■ **Description of the task**
Each line in the records below, from the one that contains "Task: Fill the" to the one that contains "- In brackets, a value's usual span", should be reproduced exactly, the first and last included.

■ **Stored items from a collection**
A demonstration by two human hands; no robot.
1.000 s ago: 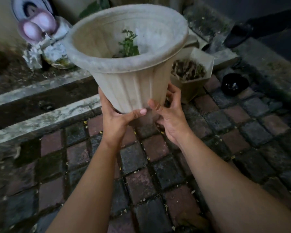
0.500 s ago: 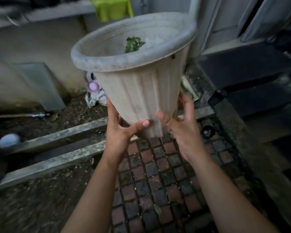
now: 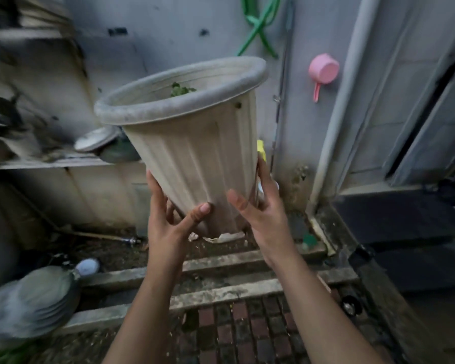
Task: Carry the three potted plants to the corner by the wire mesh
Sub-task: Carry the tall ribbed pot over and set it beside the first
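Note:
A tall cream ribbed pot (image 3: 195, 153) with a wide grey rim is held in the air at chest height, tilted slightly to the left. A small green plant (image 3: 181, 89) peeks above the rim inside it. My left hand (image 3: 174, 222) grips the pot's narrow base from the left, thumb across the front. On the other side my right hand (image 3: 263, 214) cups the base, fingers up its right wall. No other potted plant and no wire mesh are in view.
Two concrete curbs (image 3: 221, 290) with a drain channel between them cross the ground ahead, with brick paving (image 3: 237, 334) in front. A grey wall holds a green hose (image 3: 258, 24) and a pink scoop (image 3: 323, 69). A downpipe (image 3: 336, 122) stands right. A large dark bottle (image 3: 32, 298) lies lower left.
The pot has stayed in both hands while my view swung up from the paving to the wall. The square pot and dark bowl on the bricks have left the view.

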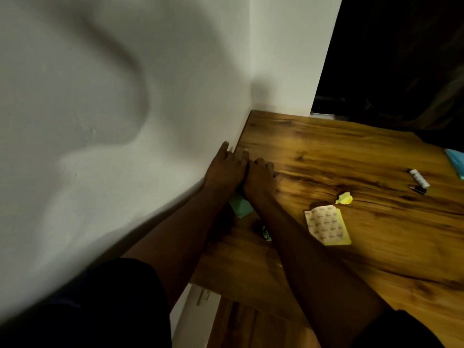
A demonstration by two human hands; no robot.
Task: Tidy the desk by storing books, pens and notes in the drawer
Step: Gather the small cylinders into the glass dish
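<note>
Beyond our dark sleeves point(105, 310), left hand point(226, 168) lies straight-fingered at the wall point(150, 71), right hand point(259, 178) curled, its hold unclear; we should pinch the green note point(241, 206) under our wrists by its corner.

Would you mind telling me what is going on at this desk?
A person is tidying a wooden desk. The left hand and right hand are side by side at its wall-side edge, just beyond a green note; whether they hold anything is unclear. A crumpled yellow note, a yellow pad and a white tube lie on the desk, not yet stored.
</note>
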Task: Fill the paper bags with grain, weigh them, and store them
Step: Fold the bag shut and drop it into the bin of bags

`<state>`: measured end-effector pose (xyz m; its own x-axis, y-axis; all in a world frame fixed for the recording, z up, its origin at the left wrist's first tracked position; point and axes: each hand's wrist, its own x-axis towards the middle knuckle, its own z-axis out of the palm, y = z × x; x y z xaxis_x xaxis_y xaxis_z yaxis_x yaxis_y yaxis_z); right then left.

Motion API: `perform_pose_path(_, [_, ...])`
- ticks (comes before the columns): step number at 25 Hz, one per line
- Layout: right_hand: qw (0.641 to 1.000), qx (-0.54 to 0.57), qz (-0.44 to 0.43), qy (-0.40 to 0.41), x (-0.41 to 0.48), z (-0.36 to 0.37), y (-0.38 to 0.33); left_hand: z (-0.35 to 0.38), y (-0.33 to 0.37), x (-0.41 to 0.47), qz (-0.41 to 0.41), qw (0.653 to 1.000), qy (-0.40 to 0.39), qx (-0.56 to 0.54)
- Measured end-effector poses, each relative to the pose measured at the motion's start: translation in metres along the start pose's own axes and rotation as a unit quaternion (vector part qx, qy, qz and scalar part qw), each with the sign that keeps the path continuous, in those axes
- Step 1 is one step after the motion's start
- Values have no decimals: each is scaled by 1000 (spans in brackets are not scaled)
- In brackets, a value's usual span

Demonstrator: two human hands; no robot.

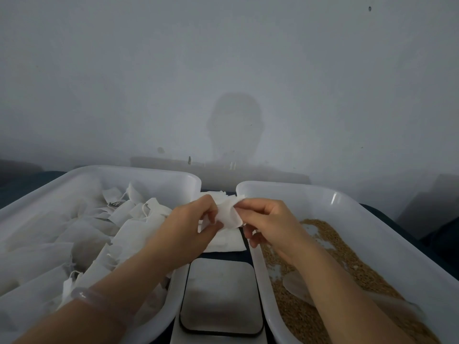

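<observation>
**A paper bag is pinched between two hands, with grain lying to the right**

A small white paper bag (229, 214) is held in the air at the centre of the view, between both hands. The left hand (191, 227) is curled, and the bag's left edge is pinched between its thumb and fingers. The right hand (270, 224) is also curled, and the bag's upper right edge is pinched at its fingertips. The bag is creased, so its long axis cannot be told, nor whether its mouth has been pulled open.

Just beneath the bag, a flat stack of empty bags (228, 242) is seen on the dark surface between two white tubs. Closer to the person, a scale (221, 294) with a bare grey platform is placed in the same gap.

The left tub (149, 170) is heaped with white bags (99, 219), several with strings showing. The right tub (323, 188) is partly covered with brown grain (347, 256), in which what looks like a pale scoop (298, 286) is lying, right under the right forearm.

The coming move is judged to be filling. The grain and scoop lie to the right of the bag and lower down, much nearer the right hand. The bag would probably be kept in the left hand while the right is freed for scooping.
</observation>
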<state>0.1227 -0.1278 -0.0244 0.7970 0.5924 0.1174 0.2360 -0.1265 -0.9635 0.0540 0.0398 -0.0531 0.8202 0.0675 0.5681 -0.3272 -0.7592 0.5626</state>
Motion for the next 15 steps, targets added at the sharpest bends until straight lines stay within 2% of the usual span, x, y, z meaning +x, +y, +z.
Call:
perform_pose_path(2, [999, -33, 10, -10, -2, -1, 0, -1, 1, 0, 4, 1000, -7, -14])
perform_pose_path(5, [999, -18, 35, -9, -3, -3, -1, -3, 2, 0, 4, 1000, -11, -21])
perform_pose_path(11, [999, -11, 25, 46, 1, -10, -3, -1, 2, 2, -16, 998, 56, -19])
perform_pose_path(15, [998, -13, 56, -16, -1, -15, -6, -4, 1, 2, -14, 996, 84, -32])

■ **Output**
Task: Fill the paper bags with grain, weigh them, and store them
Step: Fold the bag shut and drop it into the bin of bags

`<state>`: measured end-effector pose (xyz m; its own x-axis, y-axis; all in a world frame fixed for the recording, z up, its origin at the left wrist's first tracked position; point and axes: each hand's wrist, its own x-axis towards the middle knuckle, its own z-axis out of the palm, y = z × x; x y z xaxis_x xaxis_y xaxis_z yaxis_x yaxis_y yaxis_z); right then left.

Motion API: `perform_pose_path(_, [_, ...])`
- ticks (comes before the columns): step number at 25 Hz, one per line
- Layout: right_hand: qw (0.641 to 1.000), qx (-0.54 to 0.57), qz (-0.44 to 0.43), qy (-0.40 to 0.41), x (-0.41 to 0.48), z (-0.36 to 0.37), y (-0.38 to 0.33); left_hand: z (-0.35 to 0.38), y (-0.33 to 0.37), x (-0.41 to 0.47), qz (-0.41 to 0.41), qw (0.653 to 1.000), qy (-0.40 to 0.39), qx (-0.56 to 0.54)
- Measured end-effector poses, each relative to the pose measured at the motion's start: translation in metres along the start pose's own axes and rotation as a unit quaternion (vector part qx, qy, qz and scalar part qw), each with the sign that keeps the path continuous, in those axes
- Step 1 is one step after the motion's start
- Values have no decimals: each is scaled by 1000 (spans in brackets are not scaled)
- In brackets, a value's usual span

With that, the answer is finished.